━━ Dataset excerpt ━━

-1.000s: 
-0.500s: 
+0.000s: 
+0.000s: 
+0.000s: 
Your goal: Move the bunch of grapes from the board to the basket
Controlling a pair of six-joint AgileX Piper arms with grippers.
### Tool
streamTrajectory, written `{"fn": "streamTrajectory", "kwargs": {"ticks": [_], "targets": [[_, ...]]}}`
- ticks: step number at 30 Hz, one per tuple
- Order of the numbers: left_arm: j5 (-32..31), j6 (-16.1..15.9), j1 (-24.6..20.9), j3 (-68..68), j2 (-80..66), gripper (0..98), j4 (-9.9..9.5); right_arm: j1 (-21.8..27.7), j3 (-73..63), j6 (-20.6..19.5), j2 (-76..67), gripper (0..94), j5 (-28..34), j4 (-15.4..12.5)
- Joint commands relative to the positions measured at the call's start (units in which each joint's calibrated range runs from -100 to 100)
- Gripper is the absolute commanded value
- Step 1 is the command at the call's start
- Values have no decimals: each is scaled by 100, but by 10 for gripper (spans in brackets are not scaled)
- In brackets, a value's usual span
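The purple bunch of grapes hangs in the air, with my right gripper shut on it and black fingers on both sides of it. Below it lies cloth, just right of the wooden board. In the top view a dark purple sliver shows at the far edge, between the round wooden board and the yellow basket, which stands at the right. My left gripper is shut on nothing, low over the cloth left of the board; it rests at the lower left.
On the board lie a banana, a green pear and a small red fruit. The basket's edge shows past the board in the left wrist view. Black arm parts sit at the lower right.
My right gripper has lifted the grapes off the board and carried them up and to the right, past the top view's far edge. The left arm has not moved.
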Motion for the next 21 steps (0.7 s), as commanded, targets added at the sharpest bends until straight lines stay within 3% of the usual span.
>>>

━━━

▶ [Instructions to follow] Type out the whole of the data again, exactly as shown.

▶ [Output for this task]
-1.000s: 
-0.500s: 
+0.000s: 
+0.000s: 
+0.000s: 
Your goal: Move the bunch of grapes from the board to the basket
Controlling a pair of six-joint AgileX Piper arms with grippers.
### Tool
streamTrajectory, written `{"fn": "streamTrajectory", "kwargs": {"ticks": [_], "targets": [[_, ...]]}}`
- ticks: step number at 30 Hz, one per tuple
- Order of the numbers: left_arm: j5 (-32..31), j6 (-16.1..15.9), j1 (-24.6..20.9), j3 (-68..68), j2 (-80..66), gripper (0..98), j4 (-9.9..9.5); right_arm: j1 (-21.8..27.7), j3 (-73..63), j6 (-20.6..19.5), j2 (-76..67), gripper (0..94), j5 (-28..34), j4 (-15.4..12.5)
- Joint commands relative to the positions measured at the call's start (units in which each joint's calibrated range runs from -100 to 100)
- Gripper is the absolute commanded value
- Step 1 is the command at the call's start
- Values have no decimals: each is scaled by 100, but by 10 for gripper (spans in brackets are not scaled)
- In brackets, a value's usual span
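The purple bunch of grapes hangs in the air, with my right gripper shut on it and black fingers on both sides of it. Below it lies cloth, just right of the wooden board. In the top view a dark purple sliver shows at the far edge, between the round wooden board and the yellow basket, which stands at the right. My left gripper is shut on nothing, low over the cloth left of the board; it rests at the lower left.
On the board lie a banana, a green pear and a small red fruit. The basket's edge shows past the board in the left wrist view. Black arm parts sit at the lower right.
My right gripper has lifted the grapes off the board and carried them up and to the right, past the top view's far edge. The left arm has not moved.
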Motion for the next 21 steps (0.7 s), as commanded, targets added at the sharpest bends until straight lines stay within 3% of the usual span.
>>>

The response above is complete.